When you lose your legs, learn to fly: quadriplegic Navin Gulia’s extraordinary story
I’m doing a post dinner stroll when the Dev Anand ditty playing on my earphones is interrupted by a ping. A message flashes on my cell screen: “Hi bud dy, can I call?” It’s Navin Gulia. That’s how he has started spelling buddy lately, with a space in between, since both of us have got busy with our lives and don’t have as much time for each other anymore. When I call him he is all enthusiastic about a new mouth organ he has bought. “I’m still getting used to it but I can play you a song,” he offers. And as I walk under the trees in the moonlight, a tune rings out in my ears. It’s a little off key and I worry a bit since I won’t be able to identify it if he asks me to; but luckily he doesn’t. He is planning a picnic to a lake he has recently discovered. “It’s got brilliant blue water like the Pangong Tso. It’s just 40 km from here; but four wheel drive. Your car might not get there but I can take my jeep,” he says.
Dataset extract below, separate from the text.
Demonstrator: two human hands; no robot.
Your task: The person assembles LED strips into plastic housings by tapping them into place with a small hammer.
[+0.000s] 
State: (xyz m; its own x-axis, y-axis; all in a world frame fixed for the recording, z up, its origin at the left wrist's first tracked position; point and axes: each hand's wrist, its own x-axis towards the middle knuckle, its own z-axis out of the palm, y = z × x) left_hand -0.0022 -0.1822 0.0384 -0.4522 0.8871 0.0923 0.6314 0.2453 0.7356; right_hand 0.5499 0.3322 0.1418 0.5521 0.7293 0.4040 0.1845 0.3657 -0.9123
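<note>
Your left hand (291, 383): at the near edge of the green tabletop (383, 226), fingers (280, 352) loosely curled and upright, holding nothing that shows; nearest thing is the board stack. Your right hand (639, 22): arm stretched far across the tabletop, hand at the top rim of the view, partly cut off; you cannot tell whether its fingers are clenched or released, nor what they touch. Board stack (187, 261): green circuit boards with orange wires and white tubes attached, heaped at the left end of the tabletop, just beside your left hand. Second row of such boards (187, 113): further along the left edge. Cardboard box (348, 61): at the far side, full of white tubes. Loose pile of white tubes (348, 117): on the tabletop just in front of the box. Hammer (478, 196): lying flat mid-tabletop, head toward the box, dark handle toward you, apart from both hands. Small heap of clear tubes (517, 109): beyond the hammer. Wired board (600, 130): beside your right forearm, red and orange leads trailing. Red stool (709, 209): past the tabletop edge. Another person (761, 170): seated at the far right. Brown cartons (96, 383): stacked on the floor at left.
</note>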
Well that’s Navin, my bud dy with a space in between, that we’re trying to bridge. What most people notice first about Navin is that he is a quadriplegic. But, frankly speaking, now that I’ve known him for years I don’t even register that he moves around on a wheelchair, except when he knocks down my favourite pot trying to maneuver it inside my narrow sitting room door. Preceded generally by his effervescent wife Khushi and a noisy yelping pug they have recently acquired, Navin is a live wire for a friend -- ready to help, to guide, to crack jokes, to take you for a momo treat or participate in a samosa devouring round.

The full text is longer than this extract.